The Group of Seven (G-7) finance leaders recently pledged to increase global supply chain diversification, with an expert describing the move as “de-Chinaization”.
The G-7 Finance Ministers’ meeting in Niigata, Japan, ended on May 13, laying the groundwork for the G-7 Leaders’ Summit in Hiroshima from May 19 to 21.
According to a Reuters report, the G-7 leaders are set to discuss concerns about China’s use of “economic coercion” in its dealings abroad as part of their joint statement at the upcoming G-7 Summit, citing an unnamed U.S. official.
The statement will reportedly include “a section specific to China” that lists a range of concerns.
As a central component of the summit’s overall communiqué, the statement also is expected to be accompanied by a broader written proposal on how the seven advanced economies will work together to counter “economic coercion” from any country, the report said.
The G-7 includes the United States, Japan, Germany, the United Kingdom, France, Italy, and Canada. Additionally, the European Union is a non-enumerated member.
The G-7 countries, which account for one-third of the world’s economic activity and one-third of the world’s economic activity, have close economic and trade ties with China.
China is the world’s largest exporter and a key market for many companies from the G-7 nations.
RISE—Resilient and Inclusive Supply-chain Enhancement
At the G-7 Finance Ministers’ Meeting, the countries agreed to launch a new scheme to diversify global supply chains by the end of 2023 “at the latest.”
The scheme, dubbed RISE—Resilient and Inclusive Supply-chain Enhancement—would offer aid to low- and middle-income countries, enabling them to play a more significant role in the supply chain of energy-related products.
The move aims at reducing the countries’ dependence on China in many strategic areas, such as enabling them to refine and process minerals and manufacture parts locally.
“Diversification of supply chains can contribute to safeguarding energy security and help us to maintain macroeconomic stability,” according to a final draft of their communique seen by Reuters.
It stressed that the G-7 would work to ensure that foreign investment in critical infrastructure does not undermine the host countries’ economic sovereignty, the report said.

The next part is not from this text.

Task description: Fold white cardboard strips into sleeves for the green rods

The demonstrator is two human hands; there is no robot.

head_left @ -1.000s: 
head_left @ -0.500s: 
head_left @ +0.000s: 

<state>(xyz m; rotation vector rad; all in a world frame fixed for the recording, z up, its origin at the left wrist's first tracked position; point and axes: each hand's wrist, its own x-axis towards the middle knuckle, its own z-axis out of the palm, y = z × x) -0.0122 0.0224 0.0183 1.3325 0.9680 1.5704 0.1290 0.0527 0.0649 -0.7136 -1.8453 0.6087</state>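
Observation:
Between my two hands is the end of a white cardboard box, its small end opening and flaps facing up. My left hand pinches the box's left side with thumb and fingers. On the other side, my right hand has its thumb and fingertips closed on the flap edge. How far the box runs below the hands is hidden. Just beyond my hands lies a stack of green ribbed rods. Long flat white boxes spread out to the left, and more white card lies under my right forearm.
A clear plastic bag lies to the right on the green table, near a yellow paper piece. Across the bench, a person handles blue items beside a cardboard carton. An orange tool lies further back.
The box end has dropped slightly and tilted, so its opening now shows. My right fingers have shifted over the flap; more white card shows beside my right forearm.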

As the rotating presidency of the G-7 this year, Japan also invited non-G-7 countries, including South Korea, India, and Brazil, to attend the expanded supply chain meeting.
Shi Shan, a China expert and current affairs commentator, spoke to The Epoch Times about what this growing emphasis on supply chain diversification will result in.
“This G-7 meeting is a major change in the structure of the global economy,” Shi said on May 14. “This change sets new rules for the direction of the global economy for at least the next 30 years, and its impact will be significant,” he said.
“This change in the global supply chain is, of course, the de-Chinaization.”
Shi said the discussion surrounding restructuring the global supply chains this time includes developed countries and developing and emerging economies.
“This is going to have a big impact on the next few decades, and China is to stay out of it,” he said.
“The core theme of the G-7 meeting is not to exclude China but to achieve the separation of key technologies and raw materials for major products from China.”
According to Shi, this supply chain restructuring covers two main elements: to reduce China’s monopolization in critical raw materials; to prevent high-tech and precision manufacturing, including mechanical and chemical precision manufacturing, from being placed in China.
“In other words, China can continue participating in the global supply chain, but [under the new G-7 scheme] it can only produce the middle and lower reaches of products, such as low-tech and ordinary consumer goods,” Shi said.
“The latest technologies, such as higher-end semiconductors, will soon be out of China’s reach.”
Shi said the new G-7 scheme prevents China from transforming its economy and upgrading its industries in the future, creating a “so-called middle-income trap” for the nation.
“At this stage, [China’s] labor force, resources, land, and the market for low-cost commodities have peaked. If its economy wishes to continue to grow, it must upgrade its industries, which means high-tech and precision manufacturing. The G-7’s decision to restructure the industrial chain has essentially blocked this path.”
Shi added that Beijing has learned over the past few years that it can no longer get technology from the United States, so it turned to countries such as Germany, France, and Japan. But now Japan has fully aligned with the U.S., and only France and Germany remain.
“But if the European Union agrees to this overall plan, the CCP (Chinese Communist Party) will now face a big problem.”